TASK PROMPT
Please copy, exactly as they appear below, the lines from the one containing "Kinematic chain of" through the one containing "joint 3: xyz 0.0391".

COLLECTED DATA Start Marker

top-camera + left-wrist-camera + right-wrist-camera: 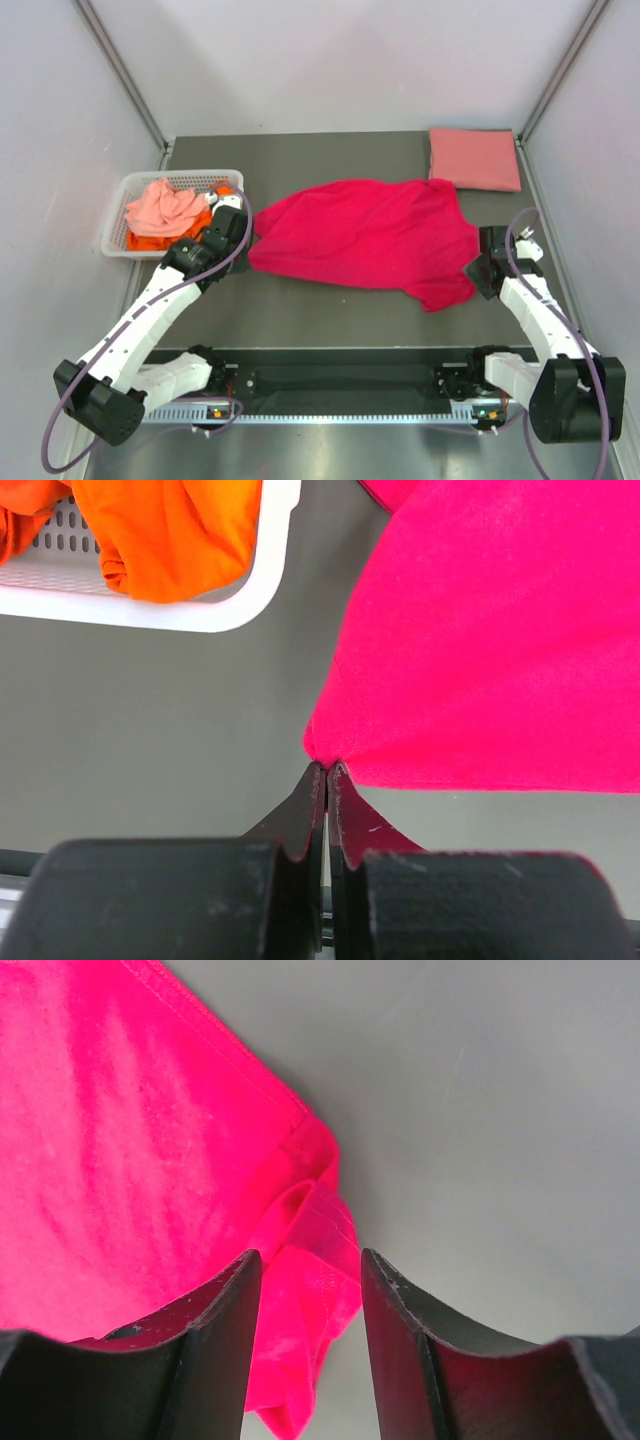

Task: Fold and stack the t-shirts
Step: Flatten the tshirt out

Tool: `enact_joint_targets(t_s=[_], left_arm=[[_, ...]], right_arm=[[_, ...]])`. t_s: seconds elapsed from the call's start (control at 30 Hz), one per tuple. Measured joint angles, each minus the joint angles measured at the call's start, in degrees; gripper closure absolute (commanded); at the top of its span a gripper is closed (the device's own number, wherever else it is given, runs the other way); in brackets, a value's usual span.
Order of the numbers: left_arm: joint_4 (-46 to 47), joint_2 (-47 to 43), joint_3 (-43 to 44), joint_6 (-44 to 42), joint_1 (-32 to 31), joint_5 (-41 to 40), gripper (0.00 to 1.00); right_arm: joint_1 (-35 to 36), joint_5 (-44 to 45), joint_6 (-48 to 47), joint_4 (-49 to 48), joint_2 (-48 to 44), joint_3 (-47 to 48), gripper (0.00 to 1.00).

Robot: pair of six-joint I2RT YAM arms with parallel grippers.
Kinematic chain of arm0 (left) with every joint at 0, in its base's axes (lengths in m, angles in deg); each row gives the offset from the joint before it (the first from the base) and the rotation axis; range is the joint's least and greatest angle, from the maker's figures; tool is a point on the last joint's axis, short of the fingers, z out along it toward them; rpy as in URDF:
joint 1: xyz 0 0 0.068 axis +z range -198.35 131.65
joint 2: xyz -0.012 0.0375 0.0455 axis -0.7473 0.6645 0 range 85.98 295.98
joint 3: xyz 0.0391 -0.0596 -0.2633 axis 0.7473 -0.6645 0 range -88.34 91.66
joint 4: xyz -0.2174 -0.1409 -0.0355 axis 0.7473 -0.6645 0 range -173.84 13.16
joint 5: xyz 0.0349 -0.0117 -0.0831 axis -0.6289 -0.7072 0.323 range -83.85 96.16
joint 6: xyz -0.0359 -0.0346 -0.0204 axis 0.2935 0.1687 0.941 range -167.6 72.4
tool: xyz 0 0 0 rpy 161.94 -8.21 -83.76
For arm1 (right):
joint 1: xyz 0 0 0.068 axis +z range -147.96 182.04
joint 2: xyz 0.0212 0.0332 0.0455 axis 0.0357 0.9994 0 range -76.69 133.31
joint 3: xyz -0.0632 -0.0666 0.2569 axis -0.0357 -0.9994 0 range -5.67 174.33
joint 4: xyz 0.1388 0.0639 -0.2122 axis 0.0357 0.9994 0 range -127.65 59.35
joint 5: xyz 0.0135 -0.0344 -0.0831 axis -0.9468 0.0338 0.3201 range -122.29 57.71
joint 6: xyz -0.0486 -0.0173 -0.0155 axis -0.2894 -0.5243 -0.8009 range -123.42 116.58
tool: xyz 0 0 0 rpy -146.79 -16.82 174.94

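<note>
Bright magenta-red cloth t-shirt point(365, 235), left gripper point(328, 768) pinched shut on its left corner, right gripper point(310, 1258) part-open astride its sleeve hem, contact unclear

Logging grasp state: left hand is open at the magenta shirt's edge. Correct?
Not open: the left hand is shut, pinching the edge of the magenta shirt. The left wrist view shows its fingers closed together on the cloth.

1. Magenta-red t-shirt point(370, 240): spread out, wrinkled, across the middle of the table point(330, 320).
2. Salmon pink t-shirt point(475, 158): folded into a neat rectangle at the table's far right corner.
3. Pale coral t-shirt point(165, 207): crumpled in the white basket point(180, 177), on top of the orange t-shirt point(150, 241).
</note>
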Motion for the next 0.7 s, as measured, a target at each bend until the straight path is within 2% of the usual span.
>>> enact_joint_targets(t_s=[0.5, 0.7], left_arm=[[0.07, -0.15, -0.02, -0.13, 0.0, 1.27, 1.0], [0.07, -0.15, -0.02, -0.17, 0.0, 1.33, 1.0]], right_arm=[[-0.02, 1.64, -0.87, -1.66, 4.79, 0.76, 0.55], [-0.02, 3.04, -3.48, -2.38, 7.13, 1.95, 0.6]])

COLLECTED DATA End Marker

SOLVED PROBLEM
Kinematic chain of arm0 (left) with every joint at 0, in its base's axes (lengths in m, angles in deg); each row gives the offset from the joint before it (the first from the base) and the rotation axis; range is the joint's least and greatest angle, from the maker's figures; tool is a point on the last joint's axis, short of the fingers, z out along it toward them; rpy as in URDF:
joint 1: xyz 0 0 0.068 axis +z range -198.35 131.65
joint 2: xyz -0.012 0.0375 0.0455 axis -0.7473 0.6645 0 range 85.98 295.98
joint 3: xyz 0.0391 -0.0596 -0.2633 axis 0.7473 -0.6645 0 range -88.34 91.66

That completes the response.